Upon termination or expiration, each party shall immediately deliver to the
other (and cause any of its employees, agents or representatives to so deliver),
at such party's expense, all Confidential Information of the other party,
including without limitation any and all copies, duplications, summaries and/or
notes thereof or derived therefrom, regardless of the format.

                                   ARTICLE 10
                                  MISCELLANEOUS

    10.1. NOTICES. All notices or other communications given pursuant hereto by
one party hereto to the other party shall be in writing and deemed given (a)
when delivered by messenger, (b) when sent by telecopier, (with receipt
confirmed), (c) when received by the addressee, if sent by Express Mail, Federal
Express or other express delivery service (receipt requested), or (d) five days
after being mailed in the U.S., first-class postage prepaid, registered or
certified, in each case to the appropriate addresses and telecopier numbers set
forth below (or to such other addresses and telecopier numbers as a party may
designate as to itself by notice to the other party):

    If to Watson, to it at:


    Watson Pharmaceuticals, Inc.
    311 Bonnie Circle
    Corona, CA  92880
    Attention: Chief Operating Officer
    Telecopier: (909) 270-1429


    with a copy to:


    Watson Pharmaceuticals, Inc.
    311 Bonnie Circle
    Corona, CA  92880
    Attention: General Counsel
    Telecopier No.: (909) 279-8094
   13


    If to Halsey, to it at:


    Halsey Drug Company, Inc.
    695 N. Perryville Road
    Rockford, Illinois  61107
    Attention: Chief Executive Officer
    Telecopier No.: (815) 399-9710


    10.2. ASSIGNMENT. Neither party shall, without the prior written consent
(not to be unreasonably withheld or delayed) of the other party having been
obtained, assign or transfer this Agreement to any person or entity, in whole or
in part, provided that, each party may assign or transfer this Agreement to any
Affiliate or to any successor by merger of such party or its pharmaceutical
business, or upon a sale of all or substantially all of such parties assets, or
the assets of its pharmaceutical business, without the prior written consent of
the other party hereto. All of the terms and provisions of this Agreement shall
be binding upon and inure to the benefit of and be enforceable by the parties
hereto and their respective successors and assigns.

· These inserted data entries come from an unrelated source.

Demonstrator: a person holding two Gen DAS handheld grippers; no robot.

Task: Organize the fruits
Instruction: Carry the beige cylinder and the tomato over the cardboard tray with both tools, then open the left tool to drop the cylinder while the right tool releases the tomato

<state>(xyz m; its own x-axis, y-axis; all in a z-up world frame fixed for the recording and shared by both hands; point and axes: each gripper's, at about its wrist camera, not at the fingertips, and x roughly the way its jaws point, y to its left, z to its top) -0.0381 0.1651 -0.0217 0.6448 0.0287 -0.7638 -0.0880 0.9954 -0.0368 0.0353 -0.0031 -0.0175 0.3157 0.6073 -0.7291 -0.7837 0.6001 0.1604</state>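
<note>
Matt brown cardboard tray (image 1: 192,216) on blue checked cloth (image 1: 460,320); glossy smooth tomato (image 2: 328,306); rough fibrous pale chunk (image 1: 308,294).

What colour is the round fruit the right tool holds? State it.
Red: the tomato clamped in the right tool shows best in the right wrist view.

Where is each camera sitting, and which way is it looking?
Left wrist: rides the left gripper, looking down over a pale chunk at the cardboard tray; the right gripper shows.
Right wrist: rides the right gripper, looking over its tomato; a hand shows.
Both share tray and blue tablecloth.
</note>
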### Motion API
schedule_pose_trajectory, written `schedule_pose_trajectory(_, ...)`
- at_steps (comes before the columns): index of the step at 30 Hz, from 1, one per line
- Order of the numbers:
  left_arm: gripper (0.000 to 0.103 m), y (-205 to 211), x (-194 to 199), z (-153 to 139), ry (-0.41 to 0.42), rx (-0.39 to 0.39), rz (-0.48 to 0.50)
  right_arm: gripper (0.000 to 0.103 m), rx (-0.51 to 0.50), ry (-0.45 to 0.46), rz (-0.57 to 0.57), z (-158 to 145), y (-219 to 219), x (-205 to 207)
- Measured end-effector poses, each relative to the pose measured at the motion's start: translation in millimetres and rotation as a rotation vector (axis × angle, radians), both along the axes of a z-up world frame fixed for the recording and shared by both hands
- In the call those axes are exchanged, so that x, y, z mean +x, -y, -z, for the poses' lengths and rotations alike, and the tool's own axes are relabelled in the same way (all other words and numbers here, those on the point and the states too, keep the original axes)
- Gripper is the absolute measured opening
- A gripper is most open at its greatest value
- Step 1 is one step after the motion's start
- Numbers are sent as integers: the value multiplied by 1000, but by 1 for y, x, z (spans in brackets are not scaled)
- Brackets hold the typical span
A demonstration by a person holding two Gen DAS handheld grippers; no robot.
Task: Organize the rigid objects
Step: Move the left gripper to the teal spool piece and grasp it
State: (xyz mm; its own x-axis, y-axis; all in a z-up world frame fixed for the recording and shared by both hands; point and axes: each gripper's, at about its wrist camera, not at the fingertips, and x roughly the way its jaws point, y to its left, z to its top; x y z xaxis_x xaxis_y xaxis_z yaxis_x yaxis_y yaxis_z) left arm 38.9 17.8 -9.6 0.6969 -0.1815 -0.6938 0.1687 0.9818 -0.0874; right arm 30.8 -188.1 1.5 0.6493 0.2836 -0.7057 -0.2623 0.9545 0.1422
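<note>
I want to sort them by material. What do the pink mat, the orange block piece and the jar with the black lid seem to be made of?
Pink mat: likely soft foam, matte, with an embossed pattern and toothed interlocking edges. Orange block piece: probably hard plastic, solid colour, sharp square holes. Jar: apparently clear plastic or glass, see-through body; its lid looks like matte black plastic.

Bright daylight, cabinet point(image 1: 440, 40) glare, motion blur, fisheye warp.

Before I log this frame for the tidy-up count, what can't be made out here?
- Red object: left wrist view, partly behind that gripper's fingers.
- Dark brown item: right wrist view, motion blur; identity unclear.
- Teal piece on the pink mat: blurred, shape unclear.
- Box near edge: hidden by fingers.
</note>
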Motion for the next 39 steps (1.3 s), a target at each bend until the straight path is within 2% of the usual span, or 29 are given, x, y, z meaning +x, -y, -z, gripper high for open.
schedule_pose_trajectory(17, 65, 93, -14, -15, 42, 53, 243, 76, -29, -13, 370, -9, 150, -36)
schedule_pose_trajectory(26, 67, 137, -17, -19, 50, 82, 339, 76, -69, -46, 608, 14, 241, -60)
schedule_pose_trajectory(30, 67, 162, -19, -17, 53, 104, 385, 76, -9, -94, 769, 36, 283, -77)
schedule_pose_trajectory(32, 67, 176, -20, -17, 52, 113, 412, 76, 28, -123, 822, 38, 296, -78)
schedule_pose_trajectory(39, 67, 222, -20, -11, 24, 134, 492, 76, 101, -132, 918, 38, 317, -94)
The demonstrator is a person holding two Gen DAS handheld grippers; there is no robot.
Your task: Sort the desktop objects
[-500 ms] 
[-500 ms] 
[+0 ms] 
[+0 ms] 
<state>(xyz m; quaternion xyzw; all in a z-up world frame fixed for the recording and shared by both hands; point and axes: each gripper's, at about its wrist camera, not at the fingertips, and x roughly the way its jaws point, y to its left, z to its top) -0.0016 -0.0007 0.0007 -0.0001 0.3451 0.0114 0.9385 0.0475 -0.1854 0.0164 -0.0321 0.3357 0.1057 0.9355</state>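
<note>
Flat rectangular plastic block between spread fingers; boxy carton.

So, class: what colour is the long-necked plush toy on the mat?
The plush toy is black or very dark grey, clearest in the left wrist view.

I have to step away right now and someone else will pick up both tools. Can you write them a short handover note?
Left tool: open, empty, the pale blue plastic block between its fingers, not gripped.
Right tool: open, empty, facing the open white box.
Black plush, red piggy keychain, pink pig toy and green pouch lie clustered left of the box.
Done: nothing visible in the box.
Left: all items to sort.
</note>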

    10.3. SEVERABILITY. If any portion of this Agreement is held invalid by a
court of competent jurisdiction, such portion shall be deemed to be of no force
and effect and the Agreement shall be construed as if such portion had not been
included herein, provided however, if the deletion of such provision materially
impairs the commercial value of this Agreement to either party, the parties
shall attempt to renegotiate such provision in good faith.

    10.4. ENTIRE AGREEMENT. This Agreement and all Exhibits attached hereto
contain the sole and entire agreement and understanding of the parties hereto
and their respective Affiliates and representatives related to the subject
matter hereof and supersede all oral or written agreements concerning the
subject matter made prior to the date of this Agreement.

    10.5. AMENDMENT; WAIVER. This Agreement cannot be amended, changed,
modified or supplemented orally, and no amendment, change, modification or
supplement of this Agreement shall be recognized nor have any effect, unless the
writing in which it is set forth is signed by Halsey and Watson, nor shall any
waiver of any of the provisions of this Agreement be effective unless in writing
and signed by the party to be charged therewith. The failure of either party to
enforce, at any time, or for any period of time, any provision hereof or the
failure of either party to exercise any option herein shall not be construed as
a waiver of such provision or option and shall in no way affect that party's
right to enforce such provision or exercise such option. No waiver of any
provision hereof shall be deemed to be, or shall constitute, a waiver of any
other provision, or with respect to any succeeding breach of the same provision.

    10.6. GOVERNING LAW, DISPUTE RESOLUTION, ARBITRATION. This Agreement shall
be governed by, and construed in accordance with, the laws of the State of
California and the United States, as though made and to be fully performed
therein without regard to conflicts of laws principles thereof.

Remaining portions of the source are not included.